Jednak ten magiczny wieczór nie mógł się już skończyć i oczywiście się nie skończył. Spragnieni muzyki ludzie przywoływali na scenę swych bogów: TSA, TSAA, TSAAAAA!!! Przez parę minut cała publiczność wyła z wielką mocą i energią TSAAAAAAAA!!! I pojawili się na scenie. Zaczęli, i to jak: "Heavy Metal Świat". Temu utworowi nikt już się chyba nie mógł oprzeć. Pod sceną wrzało, ludzie się świetnie bawili. I nie tylko bawili, nie oszczędzali również swoich gardeł. Z Piekarczykiem śpiewała każda osoba, która tego wieczoru pojawiła się w Proximie. Potem zrobiło się nieco spokojniej i usłyszeliśmy "Pierwsza, by zobaczyć Twoje oczy, druga by zobaczyć Twoje usta, trzecia by zobaczyć Twoją twarz...."- "Trzy zapałki". Jeden z piękniejszych utworów TSA został zaśpiewany przez Piekarczyka przy wydatnej pomocy publiki. Po nim muzycy TSA ponownie opuścili scenę. Jednak jak się okazało nie na długo. TSAAA, TSAAA, TSAAAAAA!!! Publika nie dawała za wygraną. Ludzie rozgrzani do czerwoności, nie wyobrażali sobie by ten wieczór miał się już skończyć. Znów TSA pojawiło się na scenie i usłyszeliśmy utwór, który na stałe przeszedł już do klasyki TSA: "Mass Media". Szaleństwa pod sceną, śpiewy publiki. To było coś pięknego. Chyba każdy, kto był tego wieczoru w Proximie czuł ten nadzwyczajny nastrój. Parędziesiąt bardzo szybkich dźwięków gitar i Piekarczyk zaśpiewał "Wszyscy pragną rock and rolla...". Tak, oczywiście bez "TSA-rock", utworu, który do tańca porwałby zapewne każdego, nie mógłby się koncert odbyć. Cóż mogę rzec, pod sceną wrzało, publika odpowiadała na zaczepki Piekarczyka i świetnie się bawiła, nie tylko ona, wraz z nią cała kapela. Niestety "TSA-rock" był już ostatnim utworem tego wieczoru. TSA się pożegnało i na dobre opuściło scenę.

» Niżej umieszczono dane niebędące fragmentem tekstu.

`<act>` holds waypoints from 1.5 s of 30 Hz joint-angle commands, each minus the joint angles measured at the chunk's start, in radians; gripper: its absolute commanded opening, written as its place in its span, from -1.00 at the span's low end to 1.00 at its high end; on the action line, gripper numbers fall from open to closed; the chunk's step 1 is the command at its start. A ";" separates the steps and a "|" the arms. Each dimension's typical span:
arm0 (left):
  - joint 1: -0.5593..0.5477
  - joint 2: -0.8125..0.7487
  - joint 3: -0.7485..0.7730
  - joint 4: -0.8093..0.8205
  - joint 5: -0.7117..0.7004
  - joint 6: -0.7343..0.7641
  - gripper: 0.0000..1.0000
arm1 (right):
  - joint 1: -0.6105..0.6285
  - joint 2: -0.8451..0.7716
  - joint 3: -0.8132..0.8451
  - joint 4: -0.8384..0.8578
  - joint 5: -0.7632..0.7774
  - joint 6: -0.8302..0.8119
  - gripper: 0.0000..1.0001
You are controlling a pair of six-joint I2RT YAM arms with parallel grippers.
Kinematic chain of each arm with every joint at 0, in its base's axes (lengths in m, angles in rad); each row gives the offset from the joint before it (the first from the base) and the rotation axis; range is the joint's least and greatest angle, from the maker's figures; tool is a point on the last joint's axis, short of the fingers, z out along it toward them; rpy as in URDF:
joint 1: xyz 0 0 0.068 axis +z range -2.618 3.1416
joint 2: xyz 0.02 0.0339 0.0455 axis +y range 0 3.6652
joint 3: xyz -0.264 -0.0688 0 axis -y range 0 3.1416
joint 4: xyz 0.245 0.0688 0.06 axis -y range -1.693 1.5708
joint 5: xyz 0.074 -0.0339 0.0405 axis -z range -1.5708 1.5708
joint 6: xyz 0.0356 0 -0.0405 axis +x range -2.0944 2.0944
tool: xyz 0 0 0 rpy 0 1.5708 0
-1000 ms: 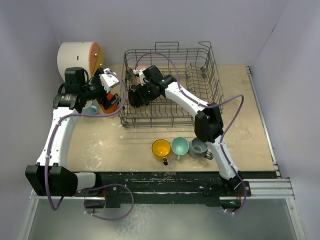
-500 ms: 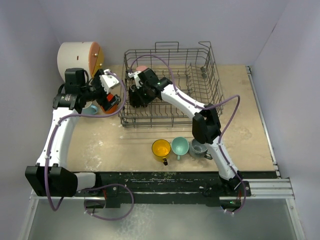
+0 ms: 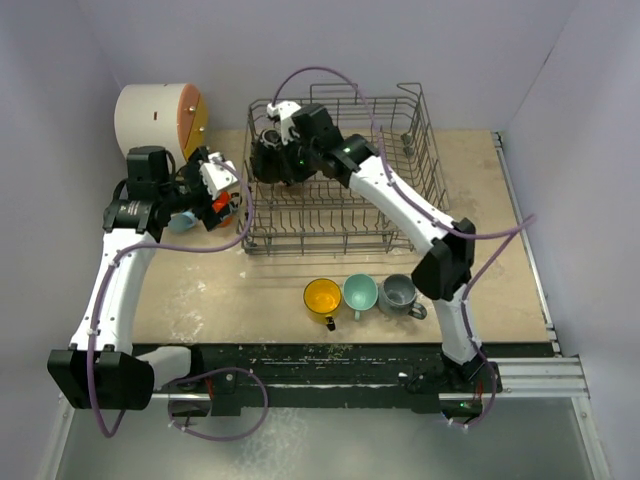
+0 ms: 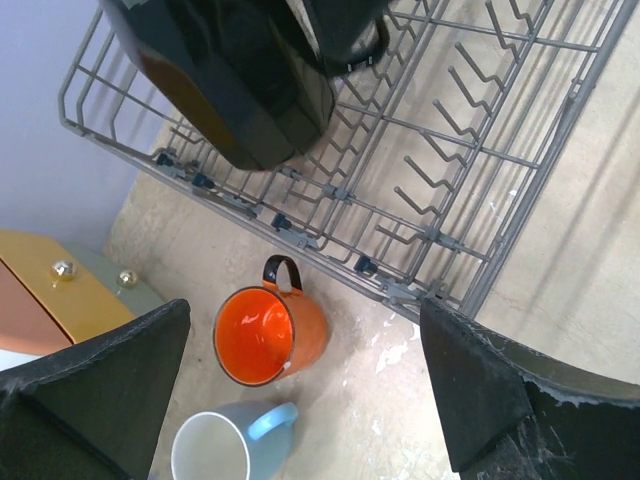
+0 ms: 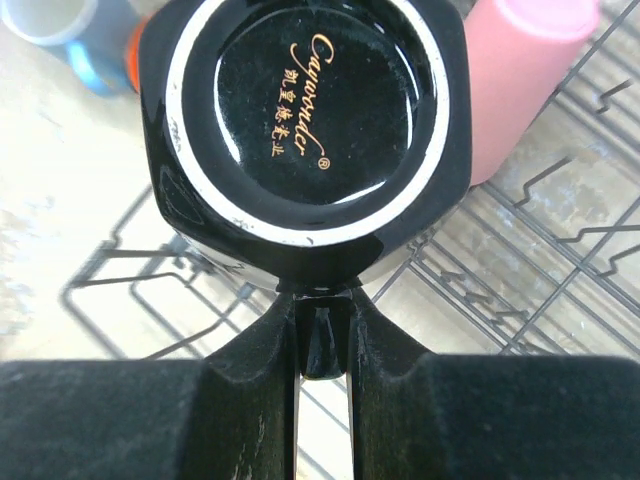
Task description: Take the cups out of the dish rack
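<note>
My right gripper (image 5: 322, 385) is shut on the handle of the black mug (image 5: 305, 120), which hangs bottom-up toward the camera over the dish rack (image 5: 560, 230). From above, that gripper (image 3: 285, 156) holds the black mug (image 3: 264, 165) over the back left corner of the dish rack (image 3: 400, 190). A pink tumbler (image 5: 525, 70) lies in the rack beside it. My left gripper (image 4: 300, 400) is open above the orange mug (image 4: 268, 335) and the light blue mug (image 4: 215, 450), both standing on the table left of the rack. Yellow (image 3: 322, 297), teal (image 3: 360, 292) and grey (image 3: 398, 293) mugs stand in front of the rack.
A white cylindrical cabinet (image 3: 155, 115) with an orange-yellow front stands at the back left, close behind my left gripper (image 3: 232, 196). The right arm's purple cable loops above the rack. Side walls close in the table on both sides.
My right gripper has shut on the black mug's handle and lifted it up and toward the rack's back left corner. The left arm has drifted slightly toward the rack, still open.
</note>
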 commanded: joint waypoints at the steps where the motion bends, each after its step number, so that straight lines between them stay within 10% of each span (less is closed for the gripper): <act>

Oczywiście, można by czuć pewien niedosyt, gdyż TSA nie zagrało jeszcze wielu swoich wspaniałych utworów. Jednak to, co pokazali i to, co zagrali powinno każdego człowieka, będącego dnia 20 stycznia 2004 roku w Proximie, powalić na glebę. Mnie powaliło. Nie tylko dobór repertuaru, bo usłyszeliśmy wiele pięknych utworów, nie tylko sposób w jaki Piekarczyk wraz z całą kapelą rozbawił i rozruszał publiczność i stworzył wyjątkową i magiczną atmosferę, nie tylko to w jaki sposób kapela nawiązywała bardzo przyjazną i bliską więź ze zgromadzonym tłumem, ale ważne jest też to, z jaką pasją muzycy TSA grali i bawili się, widać było, że są w swoim żywiole. Oni nie męczyli się na scenie, oni na niej królowali. Piekarczyk dwoił się i troił, wszędzie go było pełno. Dowcipne rozmowy z publicznością, zabawa ze zgromadzonym tłumem, stworzenie wyjątkowego nastroju. Tego wszystkiego powinna pozazdrościć TSA niejedna, nawet światowej sławy kapela. Dobrze się stało, że po wielu latach TSA się reaktywowało i znów można ich podziwiać. Miejmy nadzieję, że jeszcze przez wiele lat będą gwiazdą polskiej sceny metalowej. Cóż mogę rzec, niech żałuję ten, kto tego wieczoru nie był w Proximie, ja tam byłam i świetnie się bawiłam.

Komentarze
Dodaj komentarz »

Materiały dotyczące zespołu

- TSA

Napisz relację

Piszesz ciekawe relacje z koncertów? Chcesz je publikować na rockmetal.pl?

Zgłoś się!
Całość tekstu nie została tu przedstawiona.